Sunday, August 29, 2021

Isle-style menu is a hit at WSU -- but bento a bust (1988 story)





 

Isle-style menu is a hit at WSU -- but bento a bust

 By Bob Krauss, Advertiser Columnist
Honolulu Advertiser daily newspaper, Dec. 25, 1988

Thanks to Myles Lee of Pearl City, members of the Washington State University football squad from Pullman, Wash., have no trouble ordering from local menus while working out here for today’s Aloha Bowl .

They’ve been chowing for two years on teri beef and chicken katsu at a place called Coconut Joe’s that serves Hawaiian plates just across the border from Idaho.

Lee, a refugee from Pearl City, runs the local establishment with his parents. He’s back in town for the game.

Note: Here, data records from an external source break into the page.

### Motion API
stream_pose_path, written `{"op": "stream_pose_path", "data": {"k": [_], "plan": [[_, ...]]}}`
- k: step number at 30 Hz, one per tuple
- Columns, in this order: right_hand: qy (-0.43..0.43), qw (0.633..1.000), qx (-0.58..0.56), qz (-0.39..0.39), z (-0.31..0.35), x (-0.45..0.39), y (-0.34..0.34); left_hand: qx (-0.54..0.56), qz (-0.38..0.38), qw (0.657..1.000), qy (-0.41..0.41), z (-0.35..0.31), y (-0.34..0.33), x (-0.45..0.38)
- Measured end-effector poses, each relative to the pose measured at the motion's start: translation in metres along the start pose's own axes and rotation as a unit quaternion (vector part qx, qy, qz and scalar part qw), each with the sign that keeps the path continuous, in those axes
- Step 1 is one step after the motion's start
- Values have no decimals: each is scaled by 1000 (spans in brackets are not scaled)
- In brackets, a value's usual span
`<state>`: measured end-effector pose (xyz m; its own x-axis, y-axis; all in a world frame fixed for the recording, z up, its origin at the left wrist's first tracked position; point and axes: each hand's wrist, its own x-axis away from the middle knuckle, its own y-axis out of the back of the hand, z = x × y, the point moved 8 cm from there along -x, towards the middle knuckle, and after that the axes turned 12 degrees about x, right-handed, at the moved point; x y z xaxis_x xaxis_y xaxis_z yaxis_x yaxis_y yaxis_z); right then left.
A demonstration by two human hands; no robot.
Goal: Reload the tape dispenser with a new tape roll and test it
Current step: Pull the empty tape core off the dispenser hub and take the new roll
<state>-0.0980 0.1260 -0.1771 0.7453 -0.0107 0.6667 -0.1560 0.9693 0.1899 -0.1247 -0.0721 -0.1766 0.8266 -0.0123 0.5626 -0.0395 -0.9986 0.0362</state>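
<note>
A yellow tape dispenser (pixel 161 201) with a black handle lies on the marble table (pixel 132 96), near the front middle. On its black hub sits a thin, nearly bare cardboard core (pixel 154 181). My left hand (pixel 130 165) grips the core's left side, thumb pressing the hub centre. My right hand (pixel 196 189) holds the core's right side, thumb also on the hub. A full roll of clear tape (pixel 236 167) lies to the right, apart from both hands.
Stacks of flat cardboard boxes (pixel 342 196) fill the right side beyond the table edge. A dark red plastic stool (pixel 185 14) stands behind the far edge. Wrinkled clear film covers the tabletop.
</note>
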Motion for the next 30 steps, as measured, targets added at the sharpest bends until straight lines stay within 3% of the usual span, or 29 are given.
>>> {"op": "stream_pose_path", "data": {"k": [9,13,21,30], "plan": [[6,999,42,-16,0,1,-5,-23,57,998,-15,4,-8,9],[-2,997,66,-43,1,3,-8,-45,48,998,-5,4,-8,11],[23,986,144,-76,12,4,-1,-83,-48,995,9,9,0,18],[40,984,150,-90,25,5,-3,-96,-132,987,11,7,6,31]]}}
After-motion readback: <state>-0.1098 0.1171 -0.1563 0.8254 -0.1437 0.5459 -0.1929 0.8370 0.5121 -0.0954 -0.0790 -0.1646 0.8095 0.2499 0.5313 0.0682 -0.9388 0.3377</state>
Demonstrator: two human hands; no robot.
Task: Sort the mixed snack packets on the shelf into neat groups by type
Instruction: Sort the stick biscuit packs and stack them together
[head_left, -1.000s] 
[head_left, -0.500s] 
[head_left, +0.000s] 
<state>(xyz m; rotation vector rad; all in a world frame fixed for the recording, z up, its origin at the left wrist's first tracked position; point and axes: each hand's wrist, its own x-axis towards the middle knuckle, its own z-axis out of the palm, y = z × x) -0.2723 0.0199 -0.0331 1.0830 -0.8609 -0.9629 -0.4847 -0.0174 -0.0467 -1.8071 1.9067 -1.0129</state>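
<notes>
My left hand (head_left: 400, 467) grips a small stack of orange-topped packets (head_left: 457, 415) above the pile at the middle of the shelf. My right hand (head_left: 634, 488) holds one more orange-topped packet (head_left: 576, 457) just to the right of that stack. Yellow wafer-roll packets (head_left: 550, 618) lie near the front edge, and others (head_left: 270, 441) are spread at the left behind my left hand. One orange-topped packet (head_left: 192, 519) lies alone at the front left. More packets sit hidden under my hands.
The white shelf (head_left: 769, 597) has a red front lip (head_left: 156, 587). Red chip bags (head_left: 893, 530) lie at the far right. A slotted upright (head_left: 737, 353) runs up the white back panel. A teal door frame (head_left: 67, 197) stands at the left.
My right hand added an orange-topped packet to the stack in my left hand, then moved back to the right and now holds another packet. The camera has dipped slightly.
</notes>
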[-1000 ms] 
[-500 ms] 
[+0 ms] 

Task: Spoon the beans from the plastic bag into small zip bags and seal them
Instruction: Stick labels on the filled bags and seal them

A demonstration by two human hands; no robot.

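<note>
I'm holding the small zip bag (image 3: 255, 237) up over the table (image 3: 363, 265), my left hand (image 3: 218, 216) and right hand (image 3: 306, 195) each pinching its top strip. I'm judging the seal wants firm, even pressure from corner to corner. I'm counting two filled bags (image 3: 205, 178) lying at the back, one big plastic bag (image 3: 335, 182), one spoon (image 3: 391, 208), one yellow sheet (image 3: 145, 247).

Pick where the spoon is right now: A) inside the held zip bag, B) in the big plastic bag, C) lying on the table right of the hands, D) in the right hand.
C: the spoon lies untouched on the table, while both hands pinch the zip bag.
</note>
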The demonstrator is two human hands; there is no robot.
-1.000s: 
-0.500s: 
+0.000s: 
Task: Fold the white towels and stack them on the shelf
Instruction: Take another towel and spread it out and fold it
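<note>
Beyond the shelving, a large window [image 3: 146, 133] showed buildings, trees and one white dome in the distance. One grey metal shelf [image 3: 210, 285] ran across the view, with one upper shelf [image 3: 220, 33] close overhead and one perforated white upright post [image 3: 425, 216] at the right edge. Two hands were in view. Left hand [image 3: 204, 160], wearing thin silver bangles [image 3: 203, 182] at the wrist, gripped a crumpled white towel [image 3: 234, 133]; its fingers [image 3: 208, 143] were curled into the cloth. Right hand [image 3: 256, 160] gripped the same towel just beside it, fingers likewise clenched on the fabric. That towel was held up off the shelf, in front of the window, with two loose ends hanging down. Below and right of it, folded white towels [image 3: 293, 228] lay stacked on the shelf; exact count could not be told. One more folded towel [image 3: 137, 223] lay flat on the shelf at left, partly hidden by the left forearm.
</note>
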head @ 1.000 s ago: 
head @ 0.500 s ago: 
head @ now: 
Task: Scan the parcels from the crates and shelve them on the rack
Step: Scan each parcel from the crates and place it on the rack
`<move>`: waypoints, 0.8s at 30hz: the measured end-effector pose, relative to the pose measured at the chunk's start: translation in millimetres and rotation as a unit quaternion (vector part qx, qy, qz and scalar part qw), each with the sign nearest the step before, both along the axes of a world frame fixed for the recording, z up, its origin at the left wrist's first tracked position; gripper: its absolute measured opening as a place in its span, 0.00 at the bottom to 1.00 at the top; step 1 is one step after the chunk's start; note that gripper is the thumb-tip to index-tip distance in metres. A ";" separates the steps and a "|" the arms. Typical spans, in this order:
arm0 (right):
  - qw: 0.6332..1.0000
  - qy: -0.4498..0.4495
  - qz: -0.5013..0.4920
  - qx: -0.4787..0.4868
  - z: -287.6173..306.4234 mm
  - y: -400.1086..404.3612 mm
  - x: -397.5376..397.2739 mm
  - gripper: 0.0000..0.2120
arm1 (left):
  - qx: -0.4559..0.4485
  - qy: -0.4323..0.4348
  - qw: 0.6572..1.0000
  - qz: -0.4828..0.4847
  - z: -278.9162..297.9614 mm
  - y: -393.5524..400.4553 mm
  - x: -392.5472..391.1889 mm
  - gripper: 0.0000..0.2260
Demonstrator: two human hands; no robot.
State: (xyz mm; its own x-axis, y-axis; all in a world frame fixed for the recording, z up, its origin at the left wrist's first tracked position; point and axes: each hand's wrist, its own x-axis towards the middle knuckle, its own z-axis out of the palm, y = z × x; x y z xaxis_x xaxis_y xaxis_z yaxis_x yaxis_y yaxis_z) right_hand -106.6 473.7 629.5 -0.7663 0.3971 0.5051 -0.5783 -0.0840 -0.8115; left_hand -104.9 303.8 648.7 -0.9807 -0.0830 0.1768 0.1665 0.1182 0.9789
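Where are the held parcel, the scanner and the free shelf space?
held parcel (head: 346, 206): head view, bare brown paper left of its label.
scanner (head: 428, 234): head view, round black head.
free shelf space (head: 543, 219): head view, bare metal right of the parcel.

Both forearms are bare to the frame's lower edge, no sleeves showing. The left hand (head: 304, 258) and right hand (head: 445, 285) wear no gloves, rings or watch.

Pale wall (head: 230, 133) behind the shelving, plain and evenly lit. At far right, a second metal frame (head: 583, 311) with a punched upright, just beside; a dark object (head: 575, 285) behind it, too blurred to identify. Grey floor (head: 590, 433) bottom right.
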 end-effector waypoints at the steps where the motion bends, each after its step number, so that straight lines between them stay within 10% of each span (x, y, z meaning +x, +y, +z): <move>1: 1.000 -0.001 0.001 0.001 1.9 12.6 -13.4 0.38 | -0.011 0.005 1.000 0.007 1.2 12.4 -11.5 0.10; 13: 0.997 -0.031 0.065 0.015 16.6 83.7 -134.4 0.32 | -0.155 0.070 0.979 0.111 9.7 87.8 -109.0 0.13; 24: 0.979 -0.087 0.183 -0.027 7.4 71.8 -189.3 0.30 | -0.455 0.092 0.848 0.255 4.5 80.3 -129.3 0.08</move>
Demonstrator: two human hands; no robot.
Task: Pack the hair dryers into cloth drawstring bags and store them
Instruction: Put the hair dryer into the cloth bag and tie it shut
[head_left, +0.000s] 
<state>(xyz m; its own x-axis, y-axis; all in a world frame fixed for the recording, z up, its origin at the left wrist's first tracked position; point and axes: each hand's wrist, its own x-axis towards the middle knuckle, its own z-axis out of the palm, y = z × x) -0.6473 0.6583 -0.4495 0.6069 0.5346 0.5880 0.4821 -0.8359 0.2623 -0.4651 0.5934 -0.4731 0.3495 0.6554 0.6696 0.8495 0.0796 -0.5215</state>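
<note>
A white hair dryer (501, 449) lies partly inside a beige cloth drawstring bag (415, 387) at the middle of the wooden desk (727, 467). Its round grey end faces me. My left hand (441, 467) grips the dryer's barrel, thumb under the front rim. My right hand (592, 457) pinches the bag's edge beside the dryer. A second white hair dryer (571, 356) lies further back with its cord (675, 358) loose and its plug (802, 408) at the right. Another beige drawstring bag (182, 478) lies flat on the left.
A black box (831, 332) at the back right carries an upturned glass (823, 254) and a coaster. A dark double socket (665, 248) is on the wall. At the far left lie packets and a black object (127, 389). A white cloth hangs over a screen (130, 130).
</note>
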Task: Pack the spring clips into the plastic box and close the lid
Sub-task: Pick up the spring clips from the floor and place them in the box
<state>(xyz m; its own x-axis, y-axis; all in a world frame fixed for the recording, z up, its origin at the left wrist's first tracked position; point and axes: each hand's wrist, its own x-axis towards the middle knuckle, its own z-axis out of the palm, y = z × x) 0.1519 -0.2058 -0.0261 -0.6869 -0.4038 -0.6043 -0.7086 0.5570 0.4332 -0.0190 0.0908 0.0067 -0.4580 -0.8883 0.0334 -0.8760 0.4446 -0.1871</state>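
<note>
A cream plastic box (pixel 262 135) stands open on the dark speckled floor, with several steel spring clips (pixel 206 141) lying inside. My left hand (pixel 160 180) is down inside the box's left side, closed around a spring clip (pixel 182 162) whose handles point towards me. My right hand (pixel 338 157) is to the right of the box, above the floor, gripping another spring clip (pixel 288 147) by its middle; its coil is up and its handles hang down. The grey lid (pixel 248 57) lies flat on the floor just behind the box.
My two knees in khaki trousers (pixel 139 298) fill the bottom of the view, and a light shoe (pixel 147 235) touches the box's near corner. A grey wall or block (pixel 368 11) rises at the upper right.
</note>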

“You might say we’re the Zippy’s of Pullman, Wash.,” he explained. “Lotta students come in .Once they try it, they like it, but it’s really a challenge to get them to try.”

“Teri chicken is the favorite. Some things you can’t get them to eat.

“Saimin just didn’t sell. We tried bento. People asked what’s in it? I’d tell them rice, teri chicken, beef, fish and Spam.

"As soon as I said Spam that was it. On the Mainland Spam is concentration camp food. I think people in Hawaii eat more Spam than the rest of the country put together.”

“Fried noodles goes good, but loco moco never got off the ground. That’s rice, a hamburger patty with a fried egg on top with brown gravy. The only people who ate it were local kids.“

Lee said he gets steady business from Hawaii students at the university. The student body includes a Hawaiian Club with a membership of 134 students.

“Some of our counter clerks are local kids from Hawaii,” said Lee. “Our cooks all are from Pullman. They don’t have any problem but my parents and me do preparation, make teriyaki sauce and cut up the vegetables.”

Lee said most of his customers take him for Hawaiian. When he says he’s not, they guess Chinese. Then he explains he’s Korean, they say, “Oh yeah, that’s what I thought.”

He said his parents operated the Pearl City Korean Restaurant before his father retired and they moved to Pullman. Lee attended Iolani School and graduated from Waipahu High School, then the University of Hawaii and Washington State.

Lee said his mother makes her own kim chee and serves it free to anyone who wants some. “There aren’t many people in Pullman who ask for kim chee,” he admitted.

Lee said he gets steady business from Hawaii students at the university. The student body includes a Hawaiian Club with a membership of 134 students.

Saturday, August 7, 2021

Crop art offers big Pullman welcome -- Artist from Kansas returns to the Palouse for third year to create large crop mural





Crop art offers big Pullman welcome

Artist returns to the Palouse for third year to create large crop mural

By Anthony Kuipers Moscow Pullman Daily News 8/7/2021

For the third consecutive year, a group of people worked diligently to create an art project welcoming back Washington State University students to Pullman in a way befitting the Palouse.

Wind and heat did not stop crop artist Stan Herd and his team from completing the latest crop mural on the hillside of Jack Fulfs' farmland overlooking the intersection of U.S. Highway 195 and State Route 270 this week.

They were only interrupted by the vehicles that honked their horns in excitement when passing.

“We get honks all day long,” Herd said. “The only thing sore on my body is my arm from waving.”

This year’s design, when completed today, will say “Welcome Home” with the Cougar logo and BECU’s logo included. It is 360 feet tall and 220 feet wide. It took a week to complete.

Herd once again partnered with Fulfs and BECU, a credit union sponsoring the project, to create a mural that immediately catches the eye of anyone leaving or entering northwest Pullman. Five Washington State University students volunteered on the project.

The 70-year-old Kansas man has been creating crop art all over the world for 48 years and said he has never worked with the same partners three times until now. In that time, he has grown fond of the Palouse.

“The first year we came up, we fell in love with Pullman and this incredible terrain and the people,” he said.

His team used compost, garbanzo beans, pinto beans and red mulch to complete the design, which he created with the help of DNA Seattle, an advertisement agency based in Seattle.

Though his future plans still include taking his talents across the world, he is open to returning to Pullman.

“I’d love to come back,” he said.

Kyra Roesle, also from Kansas, has been working with Herd for six years.

She said the key to making crop art is being able to envision the artwork three ways: on paper, from the ground level and from the sky.

She calls it “triangulating between the three eyes.”

“If you can triangulate a location off of that, of those three images together, you can build anything,” she said. “It’s just paint by numbers. Just really, really, really, big.”

Roesle said she enjoys the reactions the mural draws from people, especially from the tight-knit Pullman community.

“It’s really special here in particular because Cougar country people are a family,” she said.